PROVIDED DATA Block Start

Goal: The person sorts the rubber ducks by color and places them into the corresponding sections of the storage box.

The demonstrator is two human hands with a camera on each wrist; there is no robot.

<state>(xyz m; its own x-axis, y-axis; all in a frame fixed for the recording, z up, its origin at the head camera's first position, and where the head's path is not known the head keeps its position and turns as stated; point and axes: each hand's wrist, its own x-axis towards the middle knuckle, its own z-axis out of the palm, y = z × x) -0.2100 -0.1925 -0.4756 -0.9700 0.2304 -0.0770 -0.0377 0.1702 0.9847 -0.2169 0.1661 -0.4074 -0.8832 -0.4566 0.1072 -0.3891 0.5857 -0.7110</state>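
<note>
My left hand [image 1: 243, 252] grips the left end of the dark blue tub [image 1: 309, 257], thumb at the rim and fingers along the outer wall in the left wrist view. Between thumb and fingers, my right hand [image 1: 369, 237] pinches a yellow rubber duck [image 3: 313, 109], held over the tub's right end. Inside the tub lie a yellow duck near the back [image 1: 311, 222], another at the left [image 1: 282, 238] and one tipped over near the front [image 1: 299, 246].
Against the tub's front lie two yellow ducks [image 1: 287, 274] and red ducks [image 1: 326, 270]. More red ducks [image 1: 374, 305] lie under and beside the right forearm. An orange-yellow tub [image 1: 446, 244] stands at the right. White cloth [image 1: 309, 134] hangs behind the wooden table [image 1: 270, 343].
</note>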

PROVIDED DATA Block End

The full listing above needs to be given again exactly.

*TASK RESULT*
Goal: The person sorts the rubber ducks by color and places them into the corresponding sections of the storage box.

The demonstrator is two human hands with a camera on each wrist; there is no robot.

<state>(xyz m; its own x-axis, y-axis; all in a frame fixed for the recording, z up, its origin at the head camera's first position, and where the head's path is not known the head keeps its position and turns as stated; point and axes: each hand's wrist, its own x-axis towards the middle knuckle, its own z-axis out of the palm, y = z × x) -0.2100 -0.1925 -0.4756 -0.9700 0.2304 -0.0770 -0.0377 0.1702 0.9847 -0.2169 0.1661 -0.4074 -0.8832 -0.4566 0.1072 -0.3891 0.5857 -0.7110</state>
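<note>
My left hand [image 1: 243, 252] grips the left end of the dark blue tub [image 1: 309, 257], thumb at the rim and fingers along the outer wall in the left wrist view. Between thumb and fingers, my right hand [image 1: 369, 237] pinches a yellow rubber duck [image 3: 313, 109], held over the tub's right end. Inside the tub lie a yellow duck near the back [image 1: 311, 222], another at the left [image 1: 282, 238] and one tipped over near the front [image 1: 299, 246].
Against the tub's front lie two yellow ducks [image 1: 287, 274] and red ducks [image 1: 326, 270]. More red ducks [image 1: 374, 305] lie under and beside the right forearm. An orange-yellow tub [image 1: 446, 244] stands at the right. White cloth [image 1: 309, 134] hangs behind the wooden table [image 1: 270, 343].
</note>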

The exercise is done, and no more output is needed.